▶ **Exercise description**: Only the lines from the beginning of the data through the one with "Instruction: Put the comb" belong in the answer, each retyped exactly, with pictures left out.

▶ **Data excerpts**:
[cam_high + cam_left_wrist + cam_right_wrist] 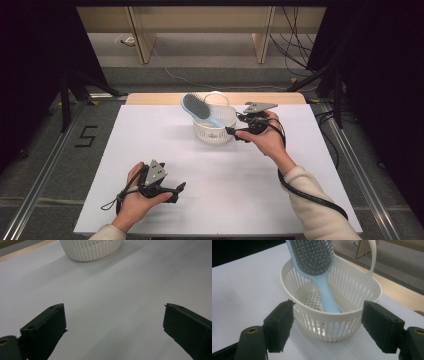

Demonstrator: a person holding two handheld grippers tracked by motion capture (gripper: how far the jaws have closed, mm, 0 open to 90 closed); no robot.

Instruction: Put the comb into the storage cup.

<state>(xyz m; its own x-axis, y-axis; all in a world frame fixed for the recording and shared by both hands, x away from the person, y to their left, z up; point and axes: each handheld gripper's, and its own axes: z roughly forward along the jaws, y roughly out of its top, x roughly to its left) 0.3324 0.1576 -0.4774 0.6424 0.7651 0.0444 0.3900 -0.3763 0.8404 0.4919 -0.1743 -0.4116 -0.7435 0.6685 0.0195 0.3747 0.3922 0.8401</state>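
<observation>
High view: white basket mid-table, brush standing in it, head leaning out over the far-left rim. Right gripper view adds detail: blue handle down inside the basket, bristles of the brush facing the camera. Right tongs spread wide just before the basket wall, gripping nothing. Left tongs wide apart over bare table, well away from the basket.

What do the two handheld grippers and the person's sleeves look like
Each hand holds a black gripper with two blocky black jaws. The left gripper and the right gripper each carry a grey three-cornered plate on top and trail a thick black cable. Brass-coloured rivets sit at the jaw bases. The person wears cream-coloured long sleeves.
</observation>
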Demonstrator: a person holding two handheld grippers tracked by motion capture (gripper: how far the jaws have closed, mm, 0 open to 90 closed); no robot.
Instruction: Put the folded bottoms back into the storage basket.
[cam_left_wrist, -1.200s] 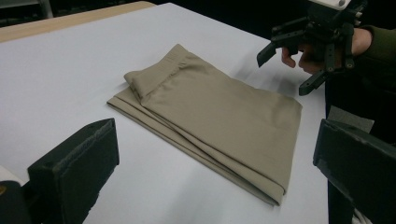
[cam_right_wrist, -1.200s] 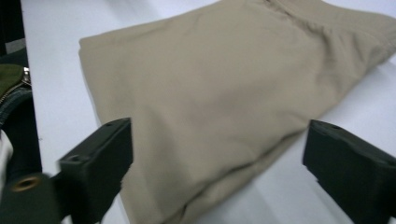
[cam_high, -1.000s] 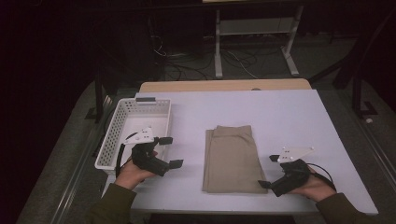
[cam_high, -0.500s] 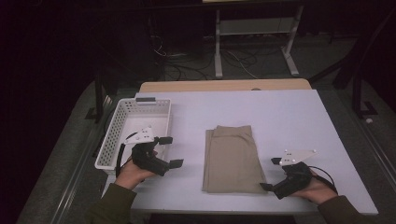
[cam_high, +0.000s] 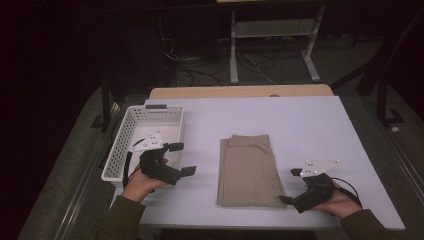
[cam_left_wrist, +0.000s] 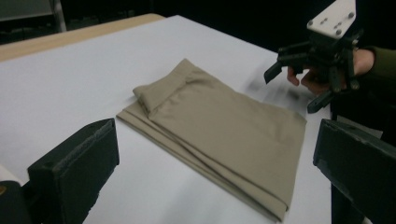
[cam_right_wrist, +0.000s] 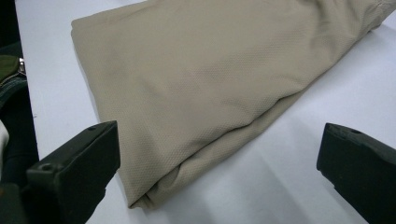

▶ **Output below**:
[cam_high + cam_left_wrist + cam_right_wrist] 

Demonstrator: a person holding two handheld grippers tracked by motion capture (gripper: how far the jaws have closed, mm, 0 open to 90 closed); no robot.

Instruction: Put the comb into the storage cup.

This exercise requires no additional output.